Recent conditional diffusion models have shown remarkable advancements and have been widely applied in fascinating real-world applications. However, samples generated by these models often do not strictly comply with user-provided conditions. Due to this, there have been few attempts to evaluate this alignment via pre-trained scoring models to select well-generated samples. Nonetheless, current studies are confined to the text-to-image domain and require large training datasets. This suggests that crafting alignment scores for various conditions will demand considerable resources in the future. In this context, we introduce a universal condition alignment score that leverages the conditional probability measurable through the diffusion process. Our technique operates across all conditions and requires no additional models beyond the diffusion model used for generation, effectively enabling self-rejection. Our experiments validate that our metric effectively applies in diverse conditional generations, such as text-to-image, {instruction, image}-to-image, edge/scribble-to-image, and text-to-audio.

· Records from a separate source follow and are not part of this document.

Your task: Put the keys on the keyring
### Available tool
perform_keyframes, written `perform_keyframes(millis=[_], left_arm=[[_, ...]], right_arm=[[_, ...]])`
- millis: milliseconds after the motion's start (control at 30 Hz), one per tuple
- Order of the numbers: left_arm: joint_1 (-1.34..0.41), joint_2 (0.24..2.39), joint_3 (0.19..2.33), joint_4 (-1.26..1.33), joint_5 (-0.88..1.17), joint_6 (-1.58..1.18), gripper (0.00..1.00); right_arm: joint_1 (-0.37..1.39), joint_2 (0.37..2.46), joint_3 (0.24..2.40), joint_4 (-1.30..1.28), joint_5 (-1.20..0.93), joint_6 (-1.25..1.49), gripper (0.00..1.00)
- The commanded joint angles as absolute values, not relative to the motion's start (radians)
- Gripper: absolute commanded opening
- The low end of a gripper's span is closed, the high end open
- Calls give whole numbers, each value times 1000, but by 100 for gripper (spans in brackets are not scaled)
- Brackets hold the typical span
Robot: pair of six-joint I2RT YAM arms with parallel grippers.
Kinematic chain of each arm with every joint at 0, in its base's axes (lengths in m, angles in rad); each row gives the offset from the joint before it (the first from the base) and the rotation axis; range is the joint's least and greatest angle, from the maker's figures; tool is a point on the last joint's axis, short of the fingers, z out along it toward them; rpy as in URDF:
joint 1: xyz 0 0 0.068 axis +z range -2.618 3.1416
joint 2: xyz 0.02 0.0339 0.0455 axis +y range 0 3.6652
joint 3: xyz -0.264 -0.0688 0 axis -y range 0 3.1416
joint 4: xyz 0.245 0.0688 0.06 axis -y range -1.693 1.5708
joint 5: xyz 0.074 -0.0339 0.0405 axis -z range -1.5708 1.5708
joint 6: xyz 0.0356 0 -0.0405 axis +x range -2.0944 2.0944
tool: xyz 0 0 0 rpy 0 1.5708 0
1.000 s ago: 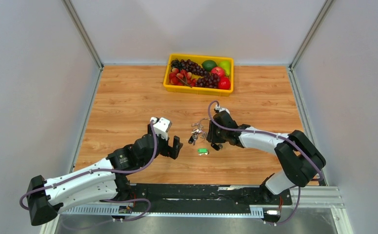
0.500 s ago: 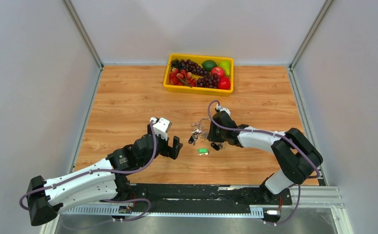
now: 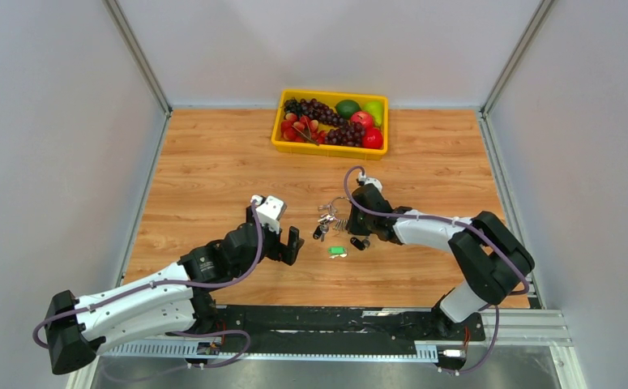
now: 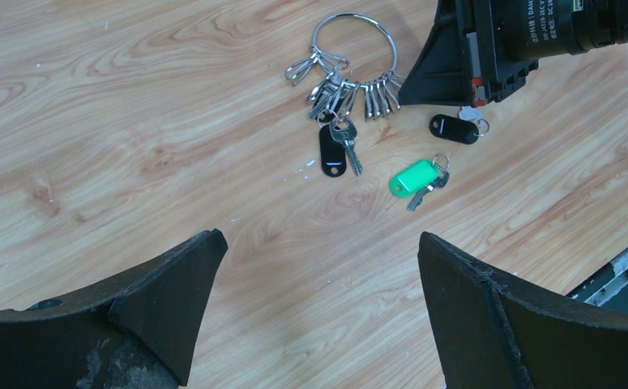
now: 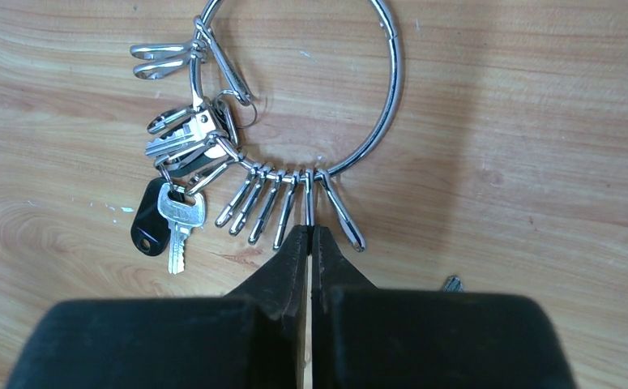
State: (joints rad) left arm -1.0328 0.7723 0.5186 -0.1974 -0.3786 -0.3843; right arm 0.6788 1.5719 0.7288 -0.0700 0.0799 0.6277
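The keyring (image 5: 392,89) is a large silver ring lying flat on the wooden table, with several snap clips fanned along its lower edge. My right gripper (image 5: 311,228) is shut on one of those clips. A key with a black head (image 5: 148,219) hangs from a clip at the left. In the left wrist view the keyring (image 4: 351,14) lies ahead, with a loose green-headed key (image 4: 414,177) and a loose black-headed key (image 4: 454,128) on the wood next to it. My left gripper (image 4: 318,237) hovers open and empty, short of the keys.
A yellow tray (image 3: 331,150) of fruit stands at the back of the table. From above, the green key (image 3: 338,251) lies between my left gripper (image 3: 292,245) and my right gripper (image 3: 351,223). Grey walls enclose the table.
My right gripper's jaws have closed onto a keyring clip. The left arm has hardly moved and its gripper stays open.
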Motion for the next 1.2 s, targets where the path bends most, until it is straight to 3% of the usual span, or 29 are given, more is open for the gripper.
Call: perform_keyframes(millis=[0, 467, 867, 1167], left_arm=[[-1034, 764, 532, -180, -374, -382, 100], [-1034, 709, 610, -218, -233, -419, 100], [-1034, 709, 705, -222, -87, -344, 100], [-1034, 731, 658, -68, -56, -258, 100]], right_arm=[[683, 1531, 747, -90, 96, 624, 0], [684, 1312, 943, -432, -32, 348, 0], [696, 1324, 1236, -756, -184, 248, 0], [741, 1326, 1377, -879, -249, 271, 0]])
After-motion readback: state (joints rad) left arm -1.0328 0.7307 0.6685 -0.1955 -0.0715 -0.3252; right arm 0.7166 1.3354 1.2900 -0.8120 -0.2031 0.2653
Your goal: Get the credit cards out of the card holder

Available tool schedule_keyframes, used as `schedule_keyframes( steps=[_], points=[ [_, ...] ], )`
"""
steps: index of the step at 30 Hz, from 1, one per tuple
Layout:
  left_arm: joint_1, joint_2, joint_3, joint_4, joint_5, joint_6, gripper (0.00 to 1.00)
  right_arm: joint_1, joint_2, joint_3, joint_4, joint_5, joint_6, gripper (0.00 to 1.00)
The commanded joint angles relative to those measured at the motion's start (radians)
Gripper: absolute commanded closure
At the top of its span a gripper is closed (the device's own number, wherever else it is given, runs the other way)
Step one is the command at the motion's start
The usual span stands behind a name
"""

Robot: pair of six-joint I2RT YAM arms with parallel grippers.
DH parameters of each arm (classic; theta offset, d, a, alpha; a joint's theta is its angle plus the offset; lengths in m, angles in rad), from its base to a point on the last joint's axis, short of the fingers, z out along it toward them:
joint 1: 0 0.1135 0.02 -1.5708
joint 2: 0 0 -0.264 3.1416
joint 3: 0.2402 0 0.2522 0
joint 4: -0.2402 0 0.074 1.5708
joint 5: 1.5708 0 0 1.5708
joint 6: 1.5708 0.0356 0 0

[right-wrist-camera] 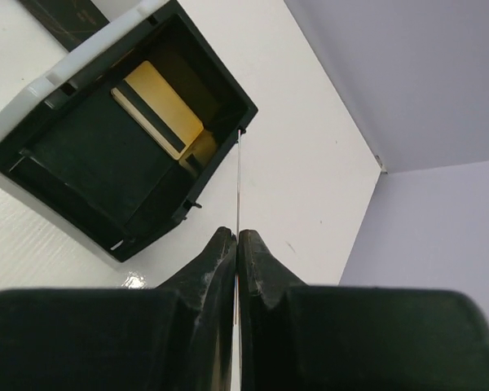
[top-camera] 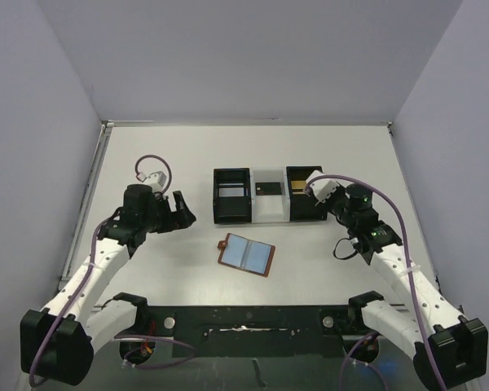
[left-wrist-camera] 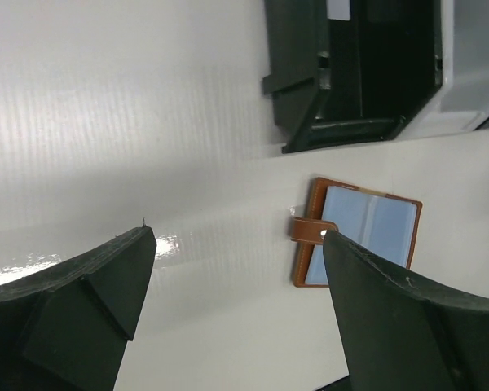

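One desk: white, matte, finely ribbed like corrugated sheet, with faint patches of glare.

One tray: rigid plastic, rectangular, three compartments in a row, the outer two black, the middle one white; set mid-desk, beyond the card holder.

Two end effectors, black, with wedge-shaped fingers.
- Left end effector: released, fingers spread wide, hanging over bare desk to the left of the card holder, touching nothing.
- Right end effector: clenched on the edge-on card, a thin flat sheet seen only as a hairline between the pressed fingertips, its far end near the corner of the tray's right compartment; colour not discernible.

One card holder: reddish-brown leather bifold, rectangular, lying open and flat on the desk just near of the tray, smooth blue-grey pockets facing up, short snap tab at its left edge.

One gold card: glossy gold-tan rectangle with a dark stripe along one long edge, lying inside the right black compartment.

One black card: small, flat, in the white middle compartment.
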State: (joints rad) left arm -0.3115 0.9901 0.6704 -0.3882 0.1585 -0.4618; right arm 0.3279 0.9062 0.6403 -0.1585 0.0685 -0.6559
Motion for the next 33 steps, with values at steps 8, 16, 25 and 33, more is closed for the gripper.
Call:
schedule_keyframes(
  steps=[8,16,25,33],
  points=[
    [0.146,0.007,0.006,0.1,0.262,0.078,0.17,-0.029,0.211,0.138,0.028,-0.247,-0.174,1.0],
    [0.147,0.002,-0.009,0.149,0.235,0.087,0.17,-0.029,0.304,0.165,0.037,-0.253,-0.237,1.0],
    [0.145,0.003,-0.009,0.163,0.263,0.093,0.17,-0.04,0.455,0.213,0.081,-0.26,-0.317,1.0],
    [0.143,0.011,-0.009,0.165,0.268,0.1,0.17,-0.06,0.571,0.297,0.056,-0.308,-0.398,1.0]
  ],
)
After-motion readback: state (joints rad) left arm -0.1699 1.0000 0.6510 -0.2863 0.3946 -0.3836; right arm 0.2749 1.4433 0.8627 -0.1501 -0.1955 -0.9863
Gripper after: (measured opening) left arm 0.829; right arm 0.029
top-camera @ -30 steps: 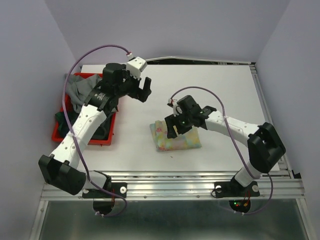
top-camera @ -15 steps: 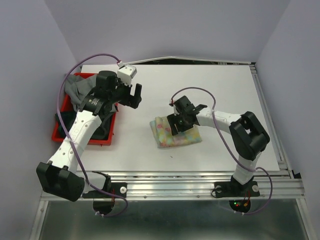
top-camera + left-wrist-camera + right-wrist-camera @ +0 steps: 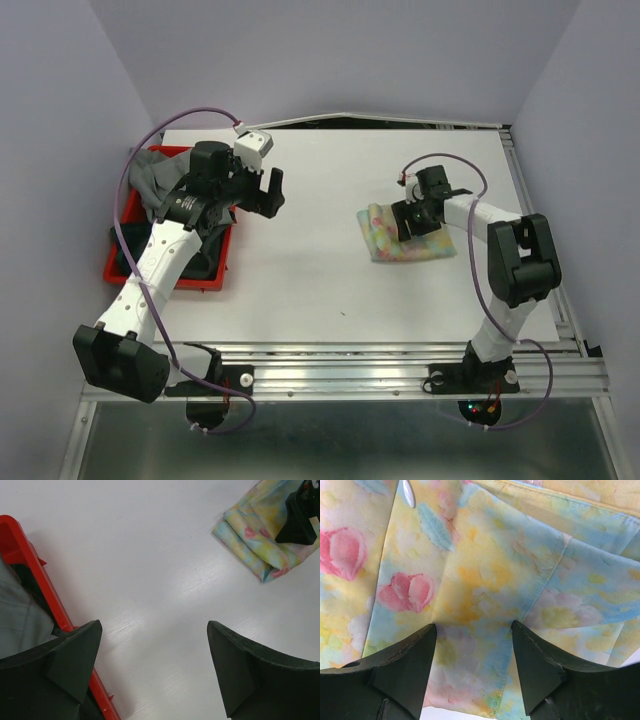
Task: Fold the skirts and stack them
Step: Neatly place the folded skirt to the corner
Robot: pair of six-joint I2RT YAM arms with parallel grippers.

- We present a universal alignment score applicable to all possible conditions.
- Our self-rejection technique leverages the diffusion model that is used for generating images, thereby eliminating the dependency on well-curated datasets and separately pre-trained score mod- els that the previous studies grappled with
- We developed a method for improved DDIM inversion, boosting the performance of our technique

We hypothesized that the conditional likelihood is biased by the unconditional likelihood and validated this hypothesis through experimentation. Consequently, we adopted the difference between the conditional and unconditional likelihoods as a metric. The likelihood was calculated by applying the instantaneous change of variables formula to the DDIM ODE. The formula for CAS is given by: \[ CAS(\mathbf{x},\mathbf{c},\theta) = \log \frac{p_1(\mathbf{x}^{c}(1)|\mathbf{c})}{p_1(\mathbf{x}^{u}(1))} - \int_0^1 \alpha'(t)\frac{\nabla_\mathbf{x} \cdot \epsilon_{\theta}(\mathbf{x}^c(t), c, t) - \nabla_\mathbf{x} \cdot \epsilon_{\theta}(\mathbf{x}^{u}(t), \emptyset, t)}{2\alpha(t)\sqrt{1-\alpha(t)}}dt. \] The calculation of \(\nabla_\mathbf{x} \cdot \epsilon_{\theta}(\mathbf{x}^c(t), c, t)\) was performed using the Skilling-Hutchinson trace estimator \(\mathbb{E}_{p(\mathbf{z})}[\mathbf{z}^\top\nabla_\mathbf{x} \epsilon_\theta(\mathbf{x},t)\mathbf{z}]\). To improve inference time, instead of calculating the gradient of \(\epsilon_{\theta}\) through backward propagation, we approximated it using \(\mathbf{z}^\top \nabla_\mathbf{x} \epsilon_{\theta}(\mathbf{x}, t) \mathbf{z} \simeq \mathbf{z}^\top\frac{\epsilon_{\theta}(\mathbf{x}+\sigma \mathbf{z}, t)-\epsilon_{\theta}(\mathbf{x}, t)}{\sigma} = \frac{1}{\sigma} \mathbf{z}^\top(\epsilon_{\theta}(\mathbf{x}+\sigma \mathbf{z}, t) - \epsilon_{\theta}(\mathbf{x}, t))\). Additionally, we utilized the Simpsons 3/8 rule in the integration process.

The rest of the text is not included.